Analytics Vidhya
Published in

Analytics Vidhya

Transcribing Audio Files With Amazon Transcribe, Lambda & S3

Amazon Transcribe is one of AWS's numerous machine learning services that is used to convert speech to text. Transcribe combines a deep learning process called Automatic Speech Recognition(ASR) and Natural Language Processing (NLP) to transcribe audio files. Across the globe, several organizations are leveraging this technology to automate media closed captioning & subtitling. Also, Amazon Transcribe supports transcription in over 30 languages including Hebrew, Japanese, Arabic, German, and others

In this tutorial, we will be working with Amazon Transcribe to perform automatic speech recognition.

Architecture

A user or an application uploads an audio file to an S3 bucket. This upload triggers a Lambda function which will instruct Transcribe to begin the speech-to-text process. Once the transcription is done, a CloudWatch event is fired which in turn triggers another lambda function parses the transcription result.

  1. Create an S3 Bucket: First, we need to create an S3 Bucket which will serve as a repository for our audio and transcribed files. Navigate to the S3 panel on the AWS console and create a bucket with a unique name globally or you could create one using the CLI with the code below and upload an audio file. Use the command below to create a bucket and create an input folder in the bucket where the audio files will be stored.
#Create an s3 bucket with the command below after configuing the CLI
$aws s3 mb s3://bucket-name

2. Create the first Lambda Function: Next we are going to create the first lambda function to start the transcription job once an audio file has been uploaded. we will create a Lambda function using the python runtime and call it “Audio_Transcribe”. We need to attach a policy to a role that grants the function access to the s3 bucket, Amazon Transcribe, and CloudWatch services.

Creating a Lambda Function

Next, we add a trigger, which will be s3 in this case. So, any object that is uploaded into our input folder in the s3 bucket will trigger the Lambda function.

Now let's get into writing the Lambda function. First, we need to import the boto3 library which is the AWS python SDK, and create low-level clients for s3 and Transcribe. then we have our standard entry point for lambda functions

#Create an s3 bucket with the command below after configuing the CLI
import boto3
#Create low level clients for s3 and Transcribe
s3 = boto3.client('s3')
transcribe = boto3.client('transcribe')
def lambda_handler(event, context):

Next, we are going to parse out our bucket name from the event handler and extract the name of our key which is the file that was uploaded into s3. Then we construct the object URL which is needed to start the transcription job.

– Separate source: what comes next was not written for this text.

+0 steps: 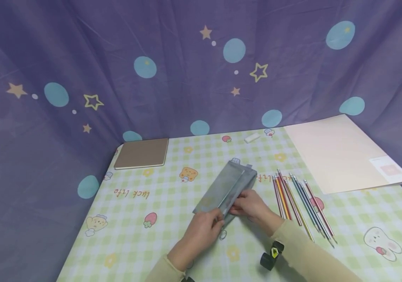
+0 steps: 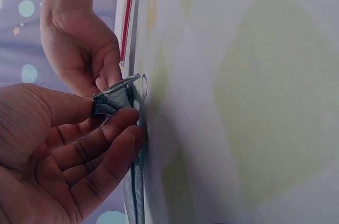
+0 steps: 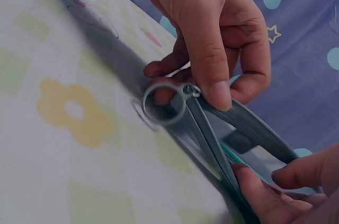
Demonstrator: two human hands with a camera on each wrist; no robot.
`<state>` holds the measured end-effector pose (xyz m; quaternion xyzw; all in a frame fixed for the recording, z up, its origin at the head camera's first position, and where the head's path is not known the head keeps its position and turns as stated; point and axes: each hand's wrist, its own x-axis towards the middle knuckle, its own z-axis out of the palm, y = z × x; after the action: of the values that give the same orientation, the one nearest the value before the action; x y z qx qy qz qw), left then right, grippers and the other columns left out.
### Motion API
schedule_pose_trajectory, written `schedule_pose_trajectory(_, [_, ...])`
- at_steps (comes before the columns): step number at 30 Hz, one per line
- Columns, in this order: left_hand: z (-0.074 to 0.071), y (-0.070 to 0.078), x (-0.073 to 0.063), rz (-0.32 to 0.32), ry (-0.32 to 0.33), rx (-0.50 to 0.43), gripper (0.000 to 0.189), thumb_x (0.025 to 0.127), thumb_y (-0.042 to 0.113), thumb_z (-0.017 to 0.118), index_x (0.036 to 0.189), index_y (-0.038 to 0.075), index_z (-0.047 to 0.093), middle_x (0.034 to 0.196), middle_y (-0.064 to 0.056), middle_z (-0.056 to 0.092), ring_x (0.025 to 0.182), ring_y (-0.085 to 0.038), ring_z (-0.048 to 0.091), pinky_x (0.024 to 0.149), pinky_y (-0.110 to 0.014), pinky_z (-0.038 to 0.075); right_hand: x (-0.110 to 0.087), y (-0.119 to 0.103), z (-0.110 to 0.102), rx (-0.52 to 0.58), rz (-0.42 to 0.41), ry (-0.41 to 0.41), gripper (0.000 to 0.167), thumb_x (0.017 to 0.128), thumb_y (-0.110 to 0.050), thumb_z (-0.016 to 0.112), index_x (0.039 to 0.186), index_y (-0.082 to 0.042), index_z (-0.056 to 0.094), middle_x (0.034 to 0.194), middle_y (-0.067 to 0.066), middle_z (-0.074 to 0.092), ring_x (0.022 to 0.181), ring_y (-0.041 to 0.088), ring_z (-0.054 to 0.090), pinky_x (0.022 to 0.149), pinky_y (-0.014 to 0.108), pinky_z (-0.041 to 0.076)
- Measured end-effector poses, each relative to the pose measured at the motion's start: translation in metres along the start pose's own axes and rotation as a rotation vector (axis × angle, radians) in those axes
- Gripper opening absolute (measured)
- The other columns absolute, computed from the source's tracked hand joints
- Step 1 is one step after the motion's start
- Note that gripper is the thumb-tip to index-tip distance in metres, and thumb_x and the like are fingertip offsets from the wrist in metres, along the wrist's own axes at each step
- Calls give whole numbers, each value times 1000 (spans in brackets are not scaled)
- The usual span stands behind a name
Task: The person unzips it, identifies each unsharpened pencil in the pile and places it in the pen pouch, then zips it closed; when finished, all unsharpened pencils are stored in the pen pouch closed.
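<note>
Pinched at ring pull (image 3: 145,105) end by left hand (image 1: 202,229), pinched near zipper (image 3: 257,126) by right hand (image 1: 251,205), 1 unzipped gray pencil case (image 1: 218,188) on checkered counter (image 1: 172,244), beside loose pencils (image 1: 282,196)

From my end, the head cam sits highest and farthest back, looking forward and down across the table (image 1: 169,219) to the curtain (image 1: 172,98) behind it. The left wrist cam is super close and low, rolled so the table runs up its right side, with the left hand (image 1: 202,229) near the lens and the right hand (image 1: 251,205) beyond. Right wrist is just as tight, on a slant, right hand cropped lower right, left hand across. All three share both hands and the grey pouch (image 1: 215,192)
</note>
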<state>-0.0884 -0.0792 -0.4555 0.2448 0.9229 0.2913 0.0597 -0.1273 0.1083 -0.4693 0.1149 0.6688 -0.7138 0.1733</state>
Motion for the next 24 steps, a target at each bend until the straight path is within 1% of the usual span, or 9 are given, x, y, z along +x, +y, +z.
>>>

#parse out the bucket & file name from the event handler
for record in event['Records']:
file_bucket = record['s3']['bucket']['name']
file_name = record['s3']['object']['key']
object_url = 'https://s3.amazonaws.com/{1}/{2}'.format(
file_bucket, file_name)

Next, we need to start the transcription job using the Transcribe client that was instantiated above. To start the job we need to pass in the job name which will be the file name, in this case, the media URI, language code and finally the media format (mp3,mp4 e.t.c). other parameters such as job execution settings, output bucket names e.t.c are not required.

response = client.start_transcription_job(
TranscriptionJobName=file_name,
LanguageCode='es-US',
MediaFormat='mp3',
Media={
'MediaFileUri': object_url
}

Putting the first function altogether;

import boto3#Create low level clients for s3 and Transcribe
s3 = boto3.client('s3')
transcribe = boto3.client('transcribe')
def lambda_handler(event, context):

#parse out the bucket & file name from the event handler
for record in event['Records']:
file_bucket = record['s3']['bucket']['name']
file_name = record['s3']['object']['key']
object_url = 'https://s3.amazonaws.com/{0}/{1}'.format(file_bucket, file_name)

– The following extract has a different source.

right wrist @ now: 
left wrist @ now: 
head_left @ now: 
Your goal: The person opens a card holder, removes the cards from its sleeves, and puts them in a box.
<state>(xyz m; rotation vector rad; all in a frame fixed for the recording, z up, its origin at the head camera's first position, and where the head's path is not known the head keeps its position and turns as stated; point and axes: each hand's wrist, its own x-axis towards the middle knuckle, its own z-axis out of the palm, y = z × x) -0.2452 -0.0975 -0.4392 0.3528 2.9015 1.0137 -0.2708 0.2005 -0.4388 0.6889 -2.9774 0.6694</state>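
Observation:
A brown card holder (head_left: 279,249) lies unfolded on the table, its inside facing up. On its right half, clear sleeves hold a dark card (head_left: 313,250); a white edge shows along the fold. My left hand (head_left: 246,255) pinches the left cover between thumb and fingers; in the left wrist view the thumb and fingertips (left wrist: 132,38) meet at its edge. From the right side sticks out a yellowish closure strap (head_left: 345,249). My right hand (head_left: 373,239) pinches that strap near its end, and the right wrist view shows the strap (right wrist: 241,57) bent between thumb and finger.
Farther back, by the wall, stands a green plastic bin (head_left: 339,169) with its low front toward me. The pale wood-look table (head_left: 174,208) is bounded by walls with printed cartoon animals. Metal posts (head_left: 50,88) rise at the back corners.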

response = transcribe.start_transcription_job(
TranscriptionJobName=file_name.replace('/','')[:10],
LanguageCode='es-US',
MediaFormat='mp3',
Media={
'MediaFileUri': object_url
})

print(response)

3. Create the second Lambda Function: This function will parse the output from the transcription job and upload it in s3. The trigger for this function will be a CloudWatch rule. We are going to store the bucket name as an environment variable.

import json
import boto3
import os
import urlib.request
BUCKET_NAME = os.environ['BUCKET_NAME']

Next, we are going to create the s3 & transcribe clients and parse out the name of the transcription job. Then we will use the “get_transcription_job” function to get information about the job by passing in the job name. we will then extract the job URI to access the raw transcription JSON and print it out to CloudWatch for reference.

s3 = boto3.resource('s3')
transcribe = boto3.client('transcribe')
def lambda_handler(event, context):

job_name = event['detail']['TranscriptionJobName']
job = transcribe.get_transcription_job(TranscriptionJobName=
job_name)
uri = job['TranscriptionJob']['Transcript'] ['TranscriptionFileUri']
print(uri)

we are going to make an HTTP request to grab the content of the transcription from the URI.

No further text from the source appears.